Еще четверо матросов остались сторожить вельбот; это значило, что вместе с Бутлеровым и Мушкетовым в пещеру втиснулось шесть человек. К удивлению геолога, внутри оказалось просторно. Низкая щель уходила глубоко в толщу скалы, и разместиться в пещере, хотя и без особых удобств, могло человек двадцать. К несчастью, в какой-то момент жителей здесь насчитывалось куда больше. Это ощущалось во всем; даже самый воздух был напитан, казалось, человеческим присутствием. А потом людей стало меньше. Осталась вонь, осталась духота, которую не разогнать никакими сквозняками, остались следы и вещи… но лагерь обезлюдел.

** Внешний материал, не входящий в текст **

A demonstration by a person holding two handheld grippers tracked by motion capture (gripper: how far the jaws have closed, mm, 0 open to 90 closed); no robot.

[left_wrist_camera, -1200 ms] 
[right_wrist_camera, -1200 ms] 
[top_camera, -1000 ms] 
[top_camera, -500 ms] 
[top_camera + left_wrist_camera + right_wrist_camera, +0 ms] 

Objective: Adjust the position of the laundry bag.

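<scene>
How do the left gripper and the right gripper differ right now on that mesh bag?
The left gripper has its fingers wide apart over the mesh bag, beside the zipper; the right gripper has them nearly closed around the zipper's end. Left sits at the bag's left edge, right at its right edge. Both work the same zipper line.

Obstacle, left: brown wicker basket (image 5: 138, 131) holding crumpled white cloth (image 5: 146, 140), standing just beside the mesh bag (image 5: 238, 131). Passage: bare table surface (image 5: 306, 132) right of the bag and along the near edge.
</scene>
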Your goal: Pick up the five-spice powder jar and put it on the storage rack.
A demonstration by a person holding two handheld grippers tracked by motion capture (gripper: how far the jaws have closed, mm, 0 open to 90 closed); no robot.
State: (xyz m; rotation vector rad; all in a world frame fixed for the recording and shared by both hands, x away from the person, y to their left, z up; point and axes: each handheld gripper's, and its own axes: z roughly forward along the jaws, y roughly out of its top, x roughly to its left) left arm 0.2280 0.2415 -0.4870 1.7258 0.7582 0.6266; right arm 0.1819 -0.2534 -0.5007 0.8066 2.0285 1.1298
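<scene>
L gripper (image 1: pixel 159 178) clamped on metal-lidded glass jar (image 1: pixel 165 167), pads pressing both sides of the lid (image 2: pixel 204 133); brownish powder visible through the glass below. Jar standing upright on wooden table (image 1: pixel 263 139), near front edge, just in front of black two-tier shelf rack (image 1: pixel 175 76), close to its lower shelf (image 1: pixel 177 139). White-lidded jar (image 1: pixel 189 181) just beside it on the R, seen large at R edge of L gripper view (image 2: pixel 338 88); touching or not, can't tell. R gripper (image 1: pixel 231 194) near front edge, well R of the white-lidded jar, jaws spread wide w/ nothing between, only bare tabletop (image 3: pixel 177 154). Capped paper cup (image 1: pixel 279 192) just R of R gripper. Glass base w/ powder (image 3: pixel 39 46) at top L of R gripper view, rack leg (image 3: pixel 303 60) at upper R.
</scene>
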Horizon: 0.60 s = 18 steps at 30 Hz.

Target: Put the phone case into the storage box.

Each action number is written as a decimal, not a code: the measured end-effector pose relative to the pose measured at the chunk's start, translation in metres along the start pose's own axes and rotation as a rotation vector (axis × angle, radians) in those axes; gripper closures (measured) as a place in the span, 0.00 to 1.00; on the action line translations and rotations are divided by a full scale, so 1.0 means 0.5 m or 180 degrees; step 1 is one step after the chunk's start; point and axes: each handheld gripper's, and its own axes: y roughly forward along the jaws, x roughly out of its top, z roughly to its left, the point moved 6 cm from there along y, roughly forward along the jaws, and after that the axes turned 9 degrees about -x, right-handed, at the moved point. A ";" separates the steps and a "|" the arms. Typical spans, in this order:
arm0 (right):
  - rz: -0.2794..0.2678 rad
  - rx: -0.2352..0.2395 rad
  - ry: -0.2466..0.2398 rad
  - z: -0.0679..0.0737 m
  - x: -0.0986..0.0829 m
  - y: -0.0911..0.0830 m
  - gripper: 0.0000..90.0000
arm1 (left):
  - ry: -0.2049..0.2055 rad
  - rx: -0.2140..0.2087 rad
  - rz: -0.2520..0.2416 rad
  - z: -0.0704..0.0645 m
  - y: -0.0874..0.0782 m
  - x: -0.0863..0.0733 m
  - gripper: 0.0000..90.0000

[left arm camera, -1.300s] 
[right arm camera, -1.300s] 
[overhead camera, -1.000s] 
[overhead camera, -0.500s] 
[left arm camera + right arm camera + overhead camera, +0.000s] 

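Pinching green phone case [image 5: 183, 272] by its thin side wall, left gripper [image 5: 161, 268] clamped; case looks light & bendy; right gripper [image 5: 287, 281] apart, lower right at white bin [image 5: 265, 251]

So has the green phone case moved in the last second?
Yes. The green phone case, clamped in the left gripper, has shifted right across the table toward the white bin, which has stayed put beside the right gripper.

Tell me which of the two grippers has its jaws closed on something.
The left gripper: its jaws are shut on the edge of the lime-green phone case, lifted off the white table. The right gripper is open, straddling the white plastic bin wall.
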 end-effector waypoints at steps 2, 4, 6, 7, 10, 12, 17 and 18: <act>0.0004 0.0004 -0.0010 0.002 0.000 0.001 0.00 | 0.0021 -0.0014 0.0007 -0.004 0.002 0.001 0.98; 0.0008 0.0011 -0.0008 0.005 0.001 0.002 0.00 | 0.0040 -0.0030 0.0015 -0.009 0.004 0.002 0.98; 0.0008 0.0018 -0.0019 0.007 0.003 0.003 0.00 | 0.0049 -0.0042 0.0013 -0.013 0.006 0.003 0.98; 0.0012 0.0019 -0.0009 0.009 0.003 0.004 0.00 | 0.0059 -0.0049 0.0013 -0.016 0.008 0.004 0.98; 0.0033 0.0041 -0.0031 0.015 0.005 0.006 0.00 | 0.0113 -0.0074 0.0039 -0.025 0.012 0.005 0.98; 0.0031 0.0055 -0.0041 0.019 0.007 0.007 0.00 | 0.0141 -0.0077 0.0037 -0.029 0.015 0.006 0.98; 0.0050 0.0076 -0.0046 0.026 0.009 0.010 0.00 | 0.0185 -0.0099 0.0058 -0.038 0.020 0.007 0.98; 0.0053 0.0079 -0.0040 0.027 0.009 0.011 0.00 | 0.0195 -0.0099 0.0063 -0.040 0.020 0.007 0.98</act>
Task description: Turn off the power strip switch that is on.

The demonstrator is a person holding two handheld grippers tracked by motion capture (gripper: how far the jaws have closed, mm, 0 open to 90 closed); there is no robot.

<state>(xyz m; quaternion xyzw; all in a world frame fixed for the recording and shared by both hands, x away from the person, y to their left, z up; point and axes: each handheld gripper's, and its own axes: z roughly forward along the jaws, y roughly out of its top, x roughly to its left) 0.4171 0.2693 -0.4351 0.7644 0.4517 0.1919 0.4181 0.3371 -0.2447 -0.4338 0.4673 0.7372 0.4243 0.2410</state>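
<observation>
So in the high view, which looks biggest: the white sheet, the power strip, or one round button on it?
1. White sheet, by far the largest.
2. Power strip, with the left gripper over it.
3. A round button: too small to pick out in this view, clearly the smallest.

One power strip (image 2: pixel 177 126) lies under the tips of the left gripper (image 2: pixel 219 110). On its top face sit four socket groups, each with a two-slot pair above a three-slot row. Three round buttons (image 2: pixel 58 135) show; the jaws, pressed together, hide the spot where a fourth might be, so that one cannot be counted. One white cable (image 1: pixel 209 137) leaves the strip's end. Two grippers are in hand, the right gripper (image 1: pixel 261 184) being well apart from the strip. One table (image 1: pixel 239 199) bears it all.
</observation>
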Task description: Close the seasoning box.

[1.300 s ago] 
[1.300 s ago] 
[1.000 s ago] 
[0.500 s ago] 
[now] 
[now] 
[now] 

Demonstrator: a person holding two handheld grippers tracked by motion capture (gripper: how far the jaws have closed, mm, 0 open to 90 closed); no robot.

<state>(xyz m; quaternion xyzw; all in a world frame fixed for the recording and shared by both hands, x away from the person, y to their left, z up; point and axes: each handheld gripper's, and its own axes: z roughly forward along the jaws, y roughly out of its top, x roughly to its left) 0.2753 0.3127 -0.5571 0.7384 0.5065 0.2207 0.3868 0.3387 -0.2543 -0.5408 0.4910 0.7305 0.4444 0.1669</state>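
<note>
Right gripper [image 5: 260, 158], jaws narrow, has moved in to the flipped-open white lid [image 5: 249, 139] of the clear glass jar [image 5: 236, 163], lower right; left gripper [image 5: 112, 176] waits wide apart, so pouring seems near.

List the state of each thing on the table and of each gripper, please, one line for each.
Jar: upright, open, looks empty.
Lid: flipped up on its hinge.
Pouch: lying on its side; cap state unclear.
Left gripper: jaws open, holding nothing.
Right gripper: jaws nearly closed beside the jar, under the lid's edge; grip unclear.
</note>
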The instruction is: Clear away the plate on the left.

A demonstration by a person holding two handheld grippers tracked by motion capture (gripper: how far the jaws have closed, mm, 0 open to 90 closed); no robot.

Впрочем, один человек все же ожидал гостей. Или двое: трудно было сказать, скрывает ли что-то смятая груда одеял поверх кучи листьев, служивших подстилкой. Возможно, под ней кто-то дремал. А может, и нет.
Тощий азиат откинул капюшон зюйдвестки, встряхнул копной темных волос.
– Cap’n? – прозвучал осторожный голосок.
Геолог напрягся. Мелкие несообразности внезапно сложились в общую картину.
– Это ж баба! – полушепотом выпалил кто-то из матросов за спиной.
Человек, сидевший рядом с грудой одеял, вскинул голову. Более зверской рожи Мушкетов не видел в своей жизни. По смуглой щеке сбегал ветвистый, кривой шрам, задевший веко, так что правый глаз остался постоянно прищуренным – в сочетании с монгольским разрезом выглядело это так, словно негодяй смотрел на мир поверх прицела. Азиат запустил жилистую руку под одеяло, потряс.
Лежащий приподнялся. То был европеец, отчего геолог испытал слегка постыдное облегчение. Видно было, что этот человек много перестрадал за последнее время; волосы его лезли клочьями, лицо избороздили морщины, пропаханные болью.
– Hello, my dear sirs, – произнес он задыхающимся голосом, полным смертнического веселья. – John Randolph, first mate on the «Falconet», at your service. Welcome to Gehenna.
После бессонной ночи крепчайший чай казался Обручеву водой. Стиснув обеими руками кружку, ученый смотрел, как сквозь слоистые облака над лесом продирается, цепляясь лучами, неяркое северное солнце.
Несмотря на всеобщую тревогу – а может, благодаря ей, – больше неведомые звери не нападали и даже не показывались. Если бы не накрытое саваном тело, можно было бы счесть пресловутого «черного петуха» игрой воображения. Из-за баррикады доносился глухой стук: матросы долбили заступами ломкий туф. В пределах лагеря могилу решили не выкапывать, а похоронить часового на соседнем холме, для верности насыпав небольшой курган поверх могилы, чтобы хищники не отрыли мертвеца. Обручев видел, что сделали челюсти неведомых зверей с костями динозавра: несколько позвонков были обглоданы до неузнаваемости. То было поведение падальщиков, и ученый не испытывал ни малейших сомнений в том, что твари доберутся до человеческого мяса, даже пролежавшего в земле неделю, будь у них хоть малейшая возможность. Как гиены.
– Владимир Афанасьевич! – Злобин подошел бесшумно, а может, это от усталости в уши забилась неощутимая вата, приглушая звуки. – Поговорить бы.
За прошедшие сутки старший лейтенант подрастерял былой пиетет перед учеными. В этом геолог не мог его винить.
– Слушаю, Николай Егорович, – отозвался геолог, обернувшись к офицеру.
– Что это за гады? – Нет, моряк не был склонен к пустопорожним рассуждениям. – Я уже побеседовал с профессором, но хотел бы и вашим мнением поинтересоваться.